Réunis en Conseil des ministres le jeudi 10 septembre 2026, les membres du Gouvernement nigérien ont décidé d’accorder les avantages du régime conventionnel du Code des investissements à deux entreprises pour leurs projets dans les secteurs pharmaceutique et logistique. Les investissements annoncés dépassent au total 33 milliards de FCFA et devraient permettre la création d’au moins 269 emplois permanents.
Le premier agrément concerne NIPHARMEDIC SA, qui prévoit d’investir plus de 22 milliards de FCFA à Niamey dans la fabrication de produits pharmaceutiques. Le projet vise à développer une capacité nationale de production de médicaments afin de mieux répondre aux besoins du marché nigérien et de renforcer la disponibilité des médicaments essentiels.
L’entreprise, dont le capital social s’élève à 100 millions de FCFA, prévoit la création de 161 emplois permanents, auxquels s’ajouteront plusieurs emplois temporaires. Ses activités couvrent notamment la production, l’importation et la distribution de médicaments essentiels génériques, ainsi que la fourniture d’équipements biomédicaux et de réactifs chimiques.

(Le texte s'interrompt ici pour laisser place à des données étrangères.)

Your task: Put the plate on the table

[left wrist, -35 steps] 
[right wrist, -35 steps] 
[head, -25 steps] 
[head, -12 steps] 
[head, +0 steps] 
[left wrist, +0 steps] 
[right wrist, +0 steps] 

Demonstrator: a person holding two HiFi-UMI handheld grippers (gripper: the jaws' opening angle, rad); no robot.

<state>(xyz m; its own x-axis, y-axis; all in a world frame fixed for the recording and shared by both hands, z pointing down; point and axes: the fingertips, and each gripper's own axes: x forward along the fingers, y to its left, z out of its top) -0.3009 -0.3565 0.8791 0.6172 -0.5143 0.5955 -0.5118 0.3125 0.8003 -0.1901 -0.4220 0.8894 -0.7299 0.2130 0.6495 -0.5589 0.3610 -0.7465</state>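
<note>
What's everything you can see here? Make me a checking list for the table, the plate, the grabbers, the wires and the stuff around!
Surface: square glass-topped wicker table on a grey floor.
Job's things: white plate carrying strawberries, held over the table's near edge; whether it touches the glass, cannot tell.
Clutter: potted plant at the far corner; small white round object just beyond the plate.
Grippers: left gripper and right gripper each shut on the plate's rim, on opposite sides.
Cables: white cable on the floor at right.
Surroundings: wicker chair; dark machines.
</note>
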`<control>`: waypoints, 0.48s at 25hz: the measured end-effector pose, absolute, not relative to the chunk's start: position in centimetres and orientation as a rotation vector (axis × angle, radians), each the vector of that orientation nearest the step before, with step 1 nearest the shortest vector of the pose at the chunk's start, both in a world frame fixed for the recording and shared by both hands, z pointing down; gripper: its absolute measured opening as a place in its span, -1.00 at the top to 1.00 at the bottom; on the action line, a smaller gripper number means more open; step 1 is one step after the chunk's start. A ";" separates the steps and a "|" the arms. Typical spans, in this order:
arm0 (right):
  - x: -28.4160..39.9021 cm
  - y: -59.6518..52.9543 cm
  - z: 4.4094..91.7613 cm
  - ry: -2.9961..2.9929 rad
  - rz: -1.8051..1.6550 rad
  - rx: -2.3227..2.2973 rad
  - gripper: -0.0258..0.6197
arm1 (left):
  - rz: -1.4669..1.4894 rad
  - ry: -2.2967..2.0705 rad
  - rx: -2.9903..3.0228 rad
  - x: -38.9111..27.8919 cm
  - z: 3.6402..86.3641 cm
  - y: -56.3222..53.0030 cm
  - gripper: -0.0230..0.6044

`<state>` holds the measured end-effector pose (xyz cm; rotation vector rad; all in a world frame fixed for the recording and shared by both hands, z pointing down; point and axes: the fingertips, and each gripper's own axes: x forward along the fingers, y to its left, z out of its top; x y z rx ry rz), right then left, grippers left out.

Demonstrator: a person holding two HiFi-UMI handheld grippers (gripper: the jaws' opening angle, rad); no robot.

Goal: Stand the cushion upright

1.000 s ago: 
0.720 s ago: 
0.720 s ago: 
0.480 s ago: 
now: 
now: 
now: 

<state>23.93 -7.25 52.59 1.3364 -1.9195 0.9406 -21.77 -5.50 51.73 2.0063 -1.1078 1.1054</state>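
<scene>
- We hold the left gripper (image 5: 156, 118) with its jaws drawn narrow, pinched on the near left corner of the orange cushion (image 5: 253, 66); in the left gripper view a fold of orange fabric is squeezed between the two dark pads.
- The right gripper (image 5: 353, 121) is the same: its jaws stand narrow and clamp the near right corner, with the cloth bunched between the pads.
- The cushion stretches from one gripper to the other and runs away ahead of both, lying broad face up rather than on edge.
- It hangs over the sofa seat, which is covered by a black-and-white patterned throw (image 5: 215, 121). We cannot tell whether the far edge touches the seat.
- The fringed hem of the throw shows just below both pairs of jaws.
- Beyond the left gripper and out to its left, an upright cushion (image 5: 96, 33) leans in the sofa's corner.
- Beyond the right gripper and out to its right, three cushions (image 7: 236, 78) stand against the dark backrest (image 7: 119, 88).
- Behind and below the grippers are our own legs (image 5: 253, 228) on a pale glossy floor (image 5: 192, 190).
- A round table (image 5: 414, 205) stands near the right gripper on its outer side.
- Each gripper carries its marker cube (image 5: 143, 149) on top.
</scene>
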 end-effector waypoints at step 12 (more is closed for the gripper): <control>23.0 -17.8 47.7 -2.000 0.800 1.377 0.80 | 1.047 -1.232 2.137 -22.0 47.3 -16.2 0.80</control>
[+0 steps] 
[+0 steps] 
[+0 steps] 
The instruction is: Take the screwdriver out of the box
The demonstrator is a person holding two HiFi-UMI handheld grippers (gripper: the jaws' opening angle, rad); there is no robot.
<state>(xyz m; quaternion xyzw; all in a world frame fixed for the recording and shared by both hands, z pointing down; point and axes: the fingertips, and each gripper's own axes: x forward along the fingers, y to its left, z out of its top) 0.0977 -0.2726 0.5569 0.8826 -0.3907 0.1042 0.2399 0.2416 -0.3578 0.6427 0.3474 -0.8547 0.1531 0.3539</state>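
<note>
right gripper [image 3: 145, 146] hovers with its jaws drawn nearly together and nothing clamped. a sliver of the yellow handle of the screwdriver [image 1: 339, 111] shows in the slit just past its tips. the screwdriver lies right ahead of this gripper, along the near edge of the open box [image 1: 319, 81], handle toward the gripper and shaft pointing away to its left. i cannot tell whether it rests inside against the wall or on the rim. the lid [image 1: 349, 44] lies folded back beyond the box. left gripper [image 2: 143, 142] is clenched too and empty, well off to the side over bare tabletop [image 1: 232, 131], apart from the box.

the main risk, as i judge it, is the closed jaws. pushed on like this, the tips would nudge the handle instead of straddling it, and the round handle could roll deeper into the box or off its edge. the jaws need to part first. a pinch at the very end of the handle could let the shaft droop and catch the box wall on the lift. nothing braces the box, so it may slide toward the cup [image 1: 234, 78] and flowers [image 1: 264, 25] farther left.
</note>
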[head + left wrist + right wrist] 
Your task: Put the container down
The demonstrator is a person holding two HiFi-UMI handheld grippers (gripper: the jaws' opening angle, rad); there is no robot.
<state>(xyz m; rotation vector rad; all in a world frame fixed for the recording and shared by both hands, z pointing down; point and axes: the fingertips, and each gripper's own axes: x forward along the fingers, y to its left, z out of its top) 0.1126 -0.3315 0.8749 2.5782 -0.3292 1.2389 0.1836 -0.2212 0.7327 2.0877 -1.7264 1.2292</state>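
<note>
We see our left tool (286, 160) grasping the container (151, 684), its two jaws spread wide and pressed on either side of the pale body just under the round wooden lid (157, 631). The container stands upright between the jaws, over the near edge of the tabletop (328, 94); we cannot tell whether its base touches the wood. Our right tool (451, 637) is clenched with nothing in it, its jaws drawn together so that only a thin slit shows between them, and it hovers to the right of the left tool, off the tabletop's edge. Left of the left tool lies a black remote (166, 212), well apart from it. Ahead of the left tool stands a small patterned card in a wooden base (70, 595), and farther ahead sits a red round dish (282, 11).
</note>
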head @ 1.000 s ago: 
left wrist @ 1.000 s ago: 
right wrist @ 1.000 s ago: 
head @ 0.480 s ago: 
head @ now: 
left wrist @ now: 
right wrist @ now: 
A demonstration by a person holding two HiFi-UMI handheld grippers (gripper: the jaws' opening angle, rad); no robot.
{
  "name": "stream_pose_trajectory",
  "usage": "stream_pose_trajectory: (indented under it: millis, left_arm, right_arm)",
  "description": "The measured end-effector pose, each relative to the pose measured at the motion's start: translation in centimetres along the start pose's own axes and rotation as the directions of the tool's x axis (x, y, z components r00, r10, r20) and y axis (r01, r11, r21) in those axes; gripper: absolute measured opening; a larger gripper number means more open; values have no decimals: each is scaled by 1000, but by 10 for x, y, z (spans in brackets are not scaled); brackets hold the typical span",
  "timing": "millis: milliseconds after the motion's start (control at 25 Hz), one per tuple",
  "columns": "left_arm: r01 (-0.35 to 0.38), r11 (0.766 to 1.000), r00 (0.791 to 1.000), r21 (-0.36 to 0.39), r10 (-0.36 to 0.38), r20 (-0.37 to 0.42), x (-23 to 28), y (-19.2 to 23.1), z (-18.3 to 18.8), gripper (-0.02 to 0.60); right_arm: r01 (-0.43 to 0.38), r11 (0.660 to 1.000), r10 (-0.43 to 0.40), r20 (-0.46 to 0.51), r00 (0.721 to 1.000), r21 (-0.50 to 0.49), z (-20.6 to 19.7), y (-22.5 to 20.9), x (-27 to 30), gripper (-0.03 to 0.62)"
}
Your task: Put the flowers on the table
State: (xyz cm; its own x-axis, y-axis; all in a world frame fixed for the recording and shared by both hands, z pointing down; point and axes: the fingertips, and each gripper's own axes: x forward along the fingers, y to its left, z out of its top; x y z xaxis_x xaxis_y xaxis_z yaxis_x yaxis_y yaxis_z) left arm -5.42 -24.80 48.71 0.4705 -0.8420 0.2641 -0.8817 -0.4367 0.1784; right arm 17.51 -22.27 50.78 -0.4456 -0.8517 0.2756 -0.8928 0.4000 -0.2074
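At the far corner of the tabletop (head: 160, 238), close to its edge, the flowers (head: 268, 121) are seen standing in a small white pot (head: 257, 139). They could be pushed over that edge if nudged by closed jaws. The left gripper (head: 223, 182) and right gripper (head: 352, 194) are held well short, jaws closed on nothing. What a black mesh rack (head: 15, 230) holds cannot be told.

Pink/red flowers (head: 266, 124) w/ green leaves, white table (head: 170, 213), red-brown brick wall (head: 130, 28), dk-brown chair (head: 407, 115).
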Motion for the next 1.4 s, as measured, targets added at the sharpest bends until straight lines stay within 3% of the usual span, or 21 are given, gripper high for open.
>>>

Le second agrément est accordé à la société Les Entrepôts Bakabé, ou LEB-SARL, pour un investissement d’environ 11 milliards de FCFA dans la commune rurale de N’Dounga, dans la région de Tillabéri. Le projet porte sur la construction et l’équipement d’une zone d’entrepôts industriels et logistiques au PK 20, sur la Route nationale n°1 (RN1).
Cette infrastructure doit renforcer les capacités de stockage et faciliter l’approvisionnement en produits, notamment en réduisant les délais et les risques de rupture de stocks. LEB-SARL prévoit de créer 108 emplois permanents, en plus de plusieurs emplois temporaires.
Ces deux agréments renforcent ainsi le soutien accordé à l’investissement privé dans des activités à fort enjeu pour l’économie nigérienne. Entre production locale de médicaments et développement des capacités logistiques, les projets devraient contribuer à accroître l’offre nationale, à fluidifier l’approvisionnement et à soutenir la création d’emplois.